To his surprise the visitor’s lot was almost full. He imagined these other families were like them, taking this last opportunity to see their loved ones before the regimen of work and school kicked in.
“It’s going to be a zoo,” he said.
“I’ve seen it worse,” Fran said, and motioned for Lindsay to remove her earbuds.
He carried the basket, grateful to have something to hide behind. Walking in, he always felt exposed, his mere presence an admission, as if he was the only son to leave a parent here.

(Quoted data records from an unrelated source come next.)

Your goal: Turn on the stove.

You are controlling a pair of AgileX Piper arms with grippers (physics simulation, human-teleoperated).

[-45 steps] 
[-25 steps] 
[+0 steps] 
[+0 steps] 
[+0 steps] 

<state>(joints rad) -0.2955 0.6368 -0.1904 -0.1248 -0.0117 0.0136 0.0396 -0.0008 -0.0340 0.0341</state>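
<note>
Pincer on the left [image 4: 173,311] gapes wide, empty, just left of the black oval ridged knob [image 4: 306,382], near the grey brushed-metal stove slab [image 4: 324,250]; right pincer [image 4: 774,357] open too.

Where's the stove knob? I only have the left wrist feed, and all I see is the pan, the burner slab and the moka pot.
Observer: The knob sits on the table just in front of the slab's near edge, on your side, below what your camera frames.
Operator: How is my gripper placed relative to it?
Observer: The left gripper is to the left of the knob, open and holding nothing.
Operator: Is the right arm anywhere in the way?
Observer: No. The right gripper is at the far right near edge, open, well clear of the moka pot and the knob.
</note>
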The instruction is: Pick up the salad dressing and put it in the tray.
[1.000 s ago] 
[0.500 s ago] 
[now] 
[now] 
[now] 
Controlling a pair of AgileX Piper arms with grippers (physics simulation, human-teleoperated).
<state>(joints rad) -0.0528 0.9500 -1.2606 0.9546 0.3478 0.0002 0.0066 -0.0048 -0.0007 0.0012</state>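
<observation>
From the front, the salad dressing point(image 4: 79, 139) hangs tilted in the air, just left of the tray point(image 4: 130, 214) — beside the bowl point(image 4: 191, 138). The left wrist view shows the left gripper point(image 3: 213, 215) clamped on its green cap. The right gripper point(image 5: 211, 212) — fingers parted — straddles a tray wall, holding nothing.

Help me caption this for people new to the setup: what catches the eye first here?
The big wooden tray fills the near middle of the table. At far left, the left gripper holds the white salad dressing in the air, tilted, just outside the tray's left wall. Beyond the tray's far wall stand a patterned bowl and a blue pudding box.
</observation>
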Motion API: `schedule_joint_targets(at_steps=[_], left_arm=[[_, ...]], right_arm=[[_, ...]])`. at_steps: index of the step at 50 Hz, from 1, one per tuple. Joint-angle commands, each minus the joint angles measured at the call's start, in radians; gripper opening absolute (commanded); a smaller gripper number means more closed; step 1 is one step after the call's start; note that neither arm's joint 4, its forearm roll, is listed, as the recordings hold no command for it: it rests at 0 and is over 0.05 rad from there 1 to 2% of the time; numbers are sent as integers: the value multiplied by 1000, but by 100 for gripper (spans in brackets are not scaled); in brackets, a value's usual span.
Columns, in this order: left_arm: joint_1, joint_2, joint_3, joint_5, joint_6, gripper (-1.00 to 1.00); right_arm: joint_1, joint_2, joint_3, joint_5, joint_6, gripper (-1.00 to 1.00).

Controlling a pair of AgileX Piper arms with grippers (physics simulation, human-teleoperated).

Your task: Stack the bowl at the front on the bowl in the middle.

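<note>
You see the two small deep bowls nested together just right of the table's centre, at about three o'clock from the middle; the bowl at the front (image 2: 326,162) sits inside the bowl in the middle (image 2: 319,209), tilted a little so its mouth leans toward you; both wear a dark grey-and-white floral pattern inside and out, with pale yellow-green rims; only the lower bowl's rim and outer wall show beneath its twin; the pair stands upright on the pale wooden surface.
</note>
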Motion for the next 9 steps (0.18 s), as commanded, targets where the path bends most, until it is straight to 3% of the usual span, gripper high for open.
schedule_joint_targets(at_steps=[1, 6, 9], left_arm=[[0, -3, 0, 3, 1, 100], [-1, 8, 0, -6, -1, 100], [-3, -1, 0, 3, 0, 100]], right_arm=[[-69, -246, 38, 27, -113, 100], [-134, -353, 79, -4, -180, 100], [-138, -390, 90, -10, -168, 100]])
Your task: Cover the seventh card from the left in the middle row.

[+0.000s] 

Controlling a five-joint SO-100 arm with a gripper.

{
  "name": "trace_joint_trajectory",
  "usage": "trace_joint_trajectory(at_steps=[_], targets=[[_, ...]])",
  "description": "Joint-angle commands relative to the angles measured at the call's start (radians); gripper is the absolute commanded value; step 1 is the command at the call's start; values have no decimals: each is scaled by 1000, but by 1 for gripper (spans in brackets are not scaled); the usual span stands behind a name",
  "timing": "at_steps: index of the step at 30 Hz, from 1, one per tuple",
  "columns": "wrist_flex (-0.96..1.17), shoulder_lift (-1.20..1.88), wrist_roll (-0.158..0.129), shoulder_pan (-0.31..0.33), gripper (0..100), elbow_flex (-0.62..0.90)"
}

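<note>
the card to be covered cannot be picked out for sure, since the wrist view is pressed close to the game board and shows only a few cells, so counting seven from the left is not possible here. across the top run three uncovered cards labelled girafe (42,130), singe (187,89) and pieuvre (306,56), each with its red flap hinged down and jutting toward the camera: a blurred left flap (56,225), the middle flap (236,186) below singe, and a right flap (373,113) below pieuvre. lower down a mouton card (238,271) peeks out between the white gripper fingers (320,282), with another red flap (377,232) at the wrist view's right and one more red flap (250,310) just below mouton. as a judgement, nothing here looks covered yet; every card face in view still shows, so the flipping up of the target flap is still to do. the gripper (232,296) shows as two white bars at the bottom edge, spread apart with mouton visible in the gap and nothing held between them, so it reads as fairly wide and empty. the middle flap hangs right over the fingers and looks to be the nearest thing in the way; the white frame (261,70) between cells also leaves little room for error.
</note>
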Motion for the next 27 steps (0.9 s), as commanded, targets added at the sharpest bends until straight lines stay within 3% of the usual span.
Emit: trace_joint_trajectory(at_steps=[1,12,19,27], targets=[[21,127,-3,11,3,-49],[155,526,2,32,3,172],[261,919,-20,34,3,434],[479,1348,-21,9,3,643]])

The receptionist at the front desk asked for his mother’s room number and called ahead to the nurses’ station to make sure she was ready. No one accompanied them down the long hallway—carpeted and uncomfortably quiet—and he was aware of Lindsay sticking close, as if they might ditch her. The walls were a pleasing shade of coffee, with cream chair rails, and between every other door stood a tripod table with a bonsai tree or African violet, yet as much effort as the designers had put into the place they couldn’t disguise that in essence it was a hospital. The beds gave it away—fitted with protective rails and wired with call buttons.
His mother’s door was open, an aide he recognized from last time helping her stow her tape player and the book she was listening to. She seemed thinner, wasted, the curve of her scalp visible beneath a teased puff of hair. Though it was easily seventy-five degrees, she had a blanket over her lap. Before he said a word, she cocked her head as if sensing some inaudible vibration, then reached her good hand toward him. “Eddie.”
Fran took the basket so he could hold her.
She could only raise one arm, the other lay limp in her lap. “I’m so sorry, Eddie,” she said, her breath in his ear. She smelled strongly of alcohol—no, butterscotch. She kept his hand as he straightened up, as if afraid he’d run away. “I told Betty here, all we can do is hope.”